O is the most general format code and accepts any argument, which you can later check and/or convert as needed. Variant O! corresponds to two arguments in the variable arguments: first the address of a Python type object, then the address of a PyObject*. O! checks that the corresponding value belongs to the given type (or any subtype of that type) before setting the PyObject* to point to the value. Variant O& also corresponds to two arguments in the variable arguments: first the address of a converter function you coded, then a void* (i.e., any address at all). The converter function must have signature int convert(PyObject*, void*). Python calls your conversion function with the value passed from Python as the first argument and the void* from the variable arguments as the second argument. The conversion function must either return 0 and raise an exception (as covered in Section 24.1.8 later in this chapter) to indicate an error, or return 1 and store whatever is appropriate via the void* it gets.

Code format s accepts a string from Python and the address of a char* (i.e., a char**) among the variable arguments. It changes the char* to point at the string's buffer, which your C code must then treat as a read-only, null-terminated array of chars (i.e., a typical C string; however, your code must not modify it). The Python string must contain no embedded null characters. s# is similar, but corresponds to two arguments among the variable arguments: first the address of a char*, then the address of an int to set to the string's length. The Python string can contain embedded nulls, and therefore so can the buffer to which the char* is set to point. u and u# are similar, but accept any Unicode string, and the C-side pointers must be Py_UNICODE* rather than char*. Py_UNICODE is a macro defined in Python.h, and corresponds to the type of a Python Unicode character in the implementation (this is often, but not always, the same as a wchar_t in C).

t# and w# are similar to s#, but the corresponding Python argument can be any object of a type that respects the buffer protocol, respectively read-only and read-write. Strings are a typical example of read-only buffers. mmap and array instances are typical examples of read-write buffers, and they are also acceptable where a read-only buffer is required (i.e., for a t#).

When one of the arguments is a Python sequence of known length, you can use format codes for each of its items, and corresponding C addresses among the variable arguments, by grouping the format codes in parentheses. For example, code (ii) corresponds to a Python sequence of two numbers, and, among the remaining arguments, corresponds to two addresses of ints.

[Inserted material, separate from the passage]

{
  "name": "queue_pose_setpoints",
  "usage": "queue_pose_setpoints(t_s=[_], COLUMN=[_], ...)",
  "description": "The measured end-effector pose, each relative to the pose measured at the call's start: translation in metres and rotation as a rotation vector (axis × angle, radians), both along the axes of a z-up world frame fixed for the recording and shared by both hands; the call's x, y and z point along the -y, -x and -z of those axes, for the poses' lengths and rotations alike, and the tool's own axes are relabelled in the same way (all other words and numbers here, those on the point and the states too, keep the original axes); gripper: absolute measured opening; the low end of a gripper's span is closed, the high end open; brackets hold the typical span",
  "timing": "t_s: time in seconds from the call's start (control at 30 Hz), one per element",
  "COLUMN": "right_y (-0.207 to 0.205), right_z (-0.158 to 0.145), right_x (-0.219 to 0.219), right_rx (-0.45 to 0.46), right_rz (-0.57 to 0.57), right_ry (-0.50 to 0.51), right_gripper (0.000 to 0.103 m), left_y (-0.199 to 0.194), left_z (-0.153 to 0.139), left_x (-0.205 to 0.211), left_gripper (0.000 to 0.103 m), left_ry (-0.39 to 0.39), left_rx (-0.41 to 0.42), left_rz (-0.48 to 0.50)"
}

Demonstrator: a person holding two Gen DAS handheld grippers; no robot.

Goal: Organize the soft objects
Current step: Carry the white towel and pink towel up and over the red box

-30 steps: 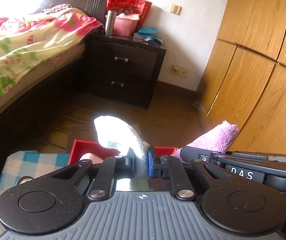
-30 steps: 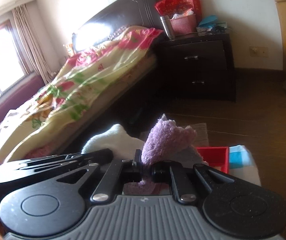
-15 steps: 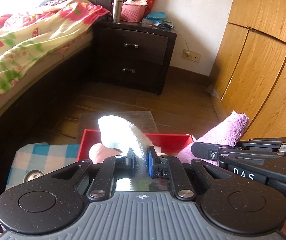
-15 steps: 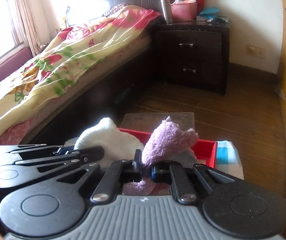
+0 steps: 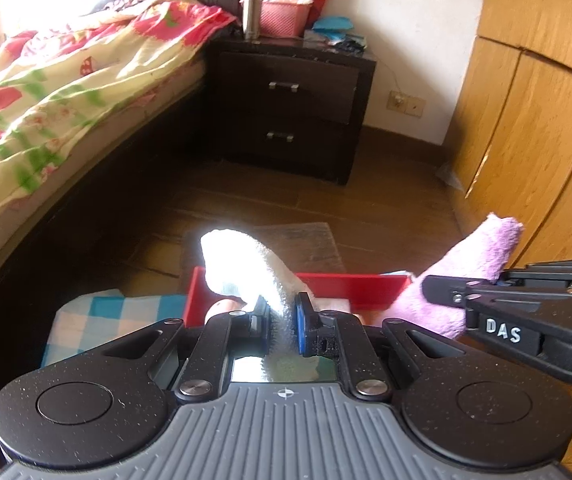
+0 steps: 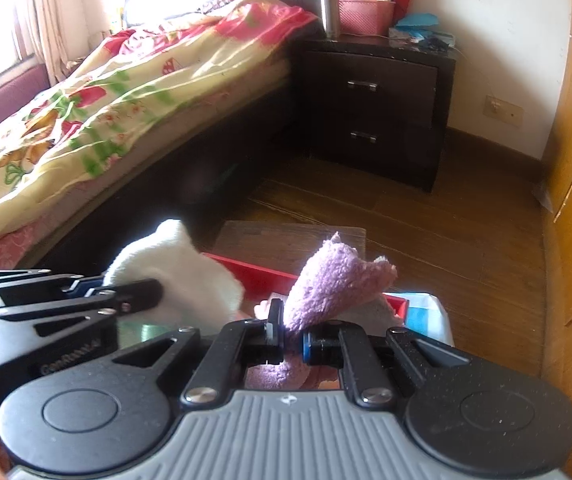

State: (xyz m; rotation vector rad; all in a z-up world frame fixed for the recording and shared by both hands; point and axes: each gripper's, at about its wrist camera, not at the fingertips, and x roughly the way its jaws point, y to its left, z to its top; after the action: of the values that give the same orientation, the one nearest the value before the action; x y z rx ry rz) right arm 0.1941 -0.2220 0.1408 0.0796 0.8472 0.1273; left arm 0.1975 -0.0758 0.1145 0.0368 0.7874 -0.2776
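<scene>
White terry cloth [image 5: 246, 268] pinched in left claw [image 5: 280, 324], raised above red tray [image 5: 350, 286] at checked surface's [image 5: 86, 320] far edge. Purple fleece cloth [image 6: 338, 284] clamped likewise in right claw [image 6: 293, 338]. Carrying step, probably; next, lowering both into tray and releasing.

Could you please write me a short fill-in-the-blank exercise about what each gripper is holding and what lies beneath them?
1. The left gripper is shut on a fluffy ____ cloth.
2. The right gripper is shut on a fuzzy ____ cloth.
3. Below both cloths sits a shallow plastic tray coloured ____.
4. The tray rests on a blue-and-white ____ fabric.

Missing words: white; purple; red; checked
</scene>
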Motion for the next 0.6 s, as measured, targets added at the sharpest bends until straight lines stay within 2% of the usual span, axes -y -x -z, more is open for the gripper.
queue_pose_setpoints(t_s=[0.17, 0.37, 0.6], right_y=[-0.012, -0.033, -0.05], right_z=[0.011, 0.033, 0.061], right_x=[0.004, -0.002, 0.0], right_rx=[-0.037, -0.087, -0.141], right_rz=[0.015, 0.038, 0.058], right_ry=[-0.004, 0.047, 0.078], right_gripper=[0.0, 0.0, 0.0], left_y=[-0.01, -0.026, -0.037], left_z=[0.009, 0.026, 0.05], left_x=[0.002, 0.014, 0.025], left_gripper=[0.01, 0.014, 0.015], left_ry=[-0.033, -0.075, -0.108], left_rx=[-0.024, -0.066, -0.109], left_rz=[-0.019, -0.028, -0.019])
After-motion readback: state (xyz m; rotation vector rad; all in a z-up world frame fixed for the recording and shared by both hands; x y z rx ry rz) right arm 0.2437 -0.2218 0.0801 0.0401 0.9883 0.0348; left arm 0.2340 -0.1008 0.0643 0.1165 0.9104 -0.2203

The format string may include a vertical bar (|) to indicate that all following arguments are optional. You must initialize the C variables, whose addresses you pass among the variable arguments for later arguments, to suitable default values before you call PyArg_ParseTuple. PyArg_ParseTuple does not change the C variables corresponding to optional arguments that were not passed in a given call from Python to your C-coded function.

The format string may optionally end with :name to indicate that name must be used as the function name if any error messages are needed. Alternatively, the format string may end with ;text to indicate that text must be used as the entire error message if PyArg_ParseTuple detects errors (this is rarely used).

A function that has ml_flags in its PyMethodDef set to METH_KEYWORDS accepts positional and keyword arguments. Python code calls the function with any number of positional arguments, which get collected as a tuple, and keyword arguments, which get collected as a dictionary. The C function's second argument is a borrowed reference to the tuple, and the third one is a borrowed reference to the dictionary. Your C code then calls the PyArg_ParseTupleAndKeywords function.

int PyArg_ParseTupleAndKeywords(PyObject* tuple,PyObject* dict, 
char* format,char** kwlist,...)

Returns 0 for errors, a value not equal to 0 for success. tuple is the PyObject* that was the C function's second argument. dict is the PyObject* that was the C function's third argument. format is like for PyArg_ParseTuple, except that it cannot include the (...) format code to parse nested sequences. kwlist is an array of char* terminated by a NULL sentinel, with the names of the parameters, one after the other. For example, the following C code:

static PyObject*
func_c(PyObject* self, PyObject* args, PyObject* kwds)
{
    static char* argnames[] = {"x", "y", "z", NULL};
    double x, y=0.0, z=0.0;
    if(!PyArg_ParseTupleAndKeywords(
        args,kwds,"d|dd",argnames,&x,&y,&z))
        return NULL;
    /* rest of function snipped */

is roughly equivalent to this Python code:

def func_py(x, y=0.0, z=0.0):
    x, y, z = map(float, (x,y,z))
    # rest of function snipped

24.1.7 Creating Python Values

C functions that communicate with Python must often build Python values, both to return as their PyObject* result and for other purposes, such as setting items and attributes. The simplest and handiest way to build a Python value is most often with the Py_BuildValue function.

PyObject* Py_BuildValue(char* format,...)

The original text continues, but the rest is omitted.